-- Instructions to follow --
Line by line, please look for the word "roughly" in the following records, then copy each line you find it in.

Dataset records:
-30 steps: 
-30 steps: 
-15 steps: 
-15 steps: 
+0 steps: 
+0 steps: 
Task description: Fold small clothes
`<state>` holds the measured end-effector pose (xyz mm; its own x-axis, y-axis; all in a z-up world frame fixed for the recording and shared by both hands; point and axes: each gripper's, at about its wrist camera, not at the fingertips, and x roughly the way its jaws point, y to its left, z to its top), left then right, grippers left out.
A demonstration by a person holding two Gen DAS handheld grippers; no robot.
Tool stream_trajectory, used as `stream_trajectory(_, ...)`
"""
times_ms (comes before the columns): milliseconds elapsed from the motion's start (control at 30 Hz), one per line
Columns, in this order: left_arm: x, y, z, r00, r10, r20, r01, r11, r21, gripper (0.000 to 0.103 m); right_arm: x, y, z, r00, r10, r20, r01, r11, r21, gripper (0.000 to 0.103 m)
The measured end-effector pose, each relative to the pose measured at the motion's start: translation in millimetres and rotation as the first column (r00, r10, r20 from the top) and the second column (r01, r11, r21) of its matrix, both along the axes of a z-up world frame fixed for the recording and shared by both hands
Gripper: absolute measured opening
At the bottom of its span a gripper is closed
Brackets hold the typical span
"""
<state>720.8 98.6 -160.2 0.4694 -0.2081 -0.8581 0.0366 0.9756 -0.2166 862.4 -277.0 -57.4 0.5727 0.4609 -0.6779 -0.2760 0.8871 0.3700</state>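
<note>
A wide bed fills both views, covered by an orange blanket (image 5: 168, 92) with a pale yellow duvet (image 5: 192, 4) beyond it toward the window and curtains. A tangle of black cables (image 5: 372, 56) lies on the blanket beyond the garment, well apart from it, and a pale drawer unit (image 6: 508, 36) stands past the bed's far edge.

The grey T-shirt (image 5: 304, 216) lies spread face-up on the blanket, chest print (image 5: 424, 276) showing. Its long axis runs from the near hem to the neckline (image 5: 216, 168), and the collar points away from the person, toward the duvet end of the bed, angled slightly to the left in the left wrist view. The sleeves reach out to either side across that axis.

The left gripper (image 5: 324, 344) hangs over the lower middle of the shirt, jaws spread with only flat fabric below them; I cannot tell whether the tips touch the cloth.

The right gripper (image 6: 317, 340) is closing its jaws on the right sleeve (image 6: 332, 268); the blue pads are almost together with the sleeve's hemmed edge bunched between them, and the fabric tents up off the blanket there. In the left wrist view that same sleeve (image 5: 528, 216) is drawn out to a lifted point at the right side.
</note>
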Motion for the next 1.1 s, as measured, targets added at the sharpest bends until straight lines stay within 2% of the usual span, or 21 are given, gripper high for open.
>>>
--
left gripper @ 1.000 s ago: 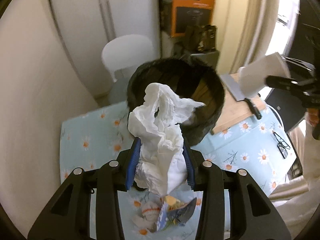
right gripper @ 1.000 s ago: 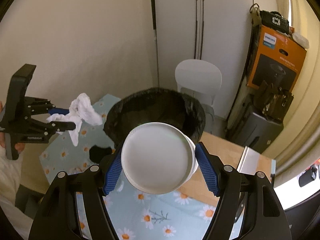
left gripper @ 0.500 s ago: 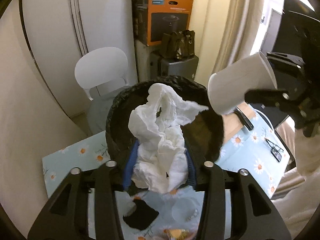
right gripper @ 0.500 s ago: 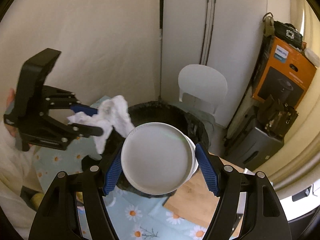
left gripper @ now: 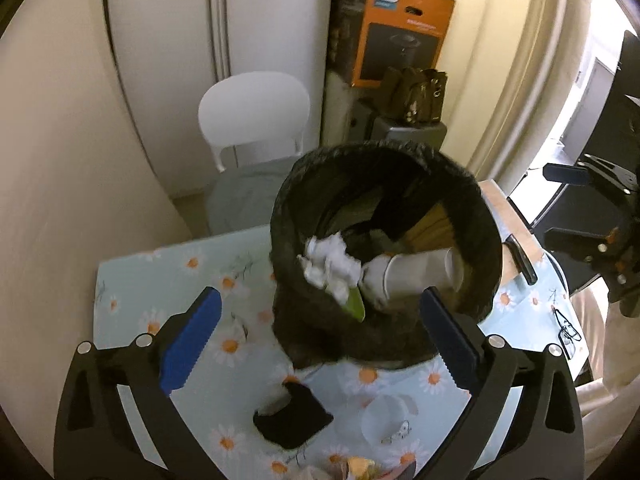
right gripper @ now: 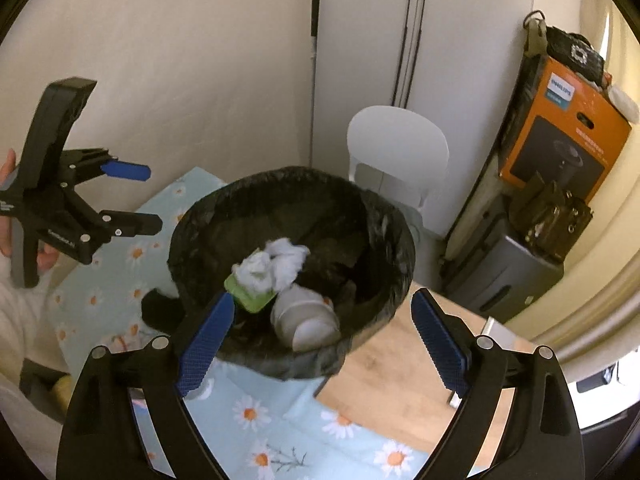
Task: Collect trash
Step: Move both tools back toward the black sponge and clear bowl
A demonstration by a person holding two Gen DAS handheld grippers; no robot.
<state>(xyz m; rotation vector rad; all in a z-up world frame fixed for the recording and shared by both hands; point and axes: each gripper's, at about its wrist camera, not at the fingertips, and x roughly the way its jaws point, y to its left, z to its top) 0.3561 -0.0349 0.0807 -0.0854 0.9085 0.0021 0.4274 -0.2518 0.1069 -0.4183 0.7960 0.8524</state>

-- Solved exercise --
`<state>` holds the measured end-effector pose (xyz mm; its own x-axis, y-axis; all in a z-up world frame fixed for the recording and shared by both hands; point and axes: each gripper's, at about its wrist camera, not at the fingertips, and x roughly the way its jaws point, y to its left, z to its top), left then right, grippers left out.
<state>(xyz m; rotation vector rad; all in a z-up world frame fixed for the recording and shared by both hands; point and axes: each gripper's, at about its wrist camera, not at the fingertips, and x roughly the way its jaws point, y to its left, z to its top) 0.3561 -0.0349 0.0807 -0.0854 0.9085 0.0021 0.4274 -0.2518 0.1069 -0.4183 0.7960 0.8524</state>

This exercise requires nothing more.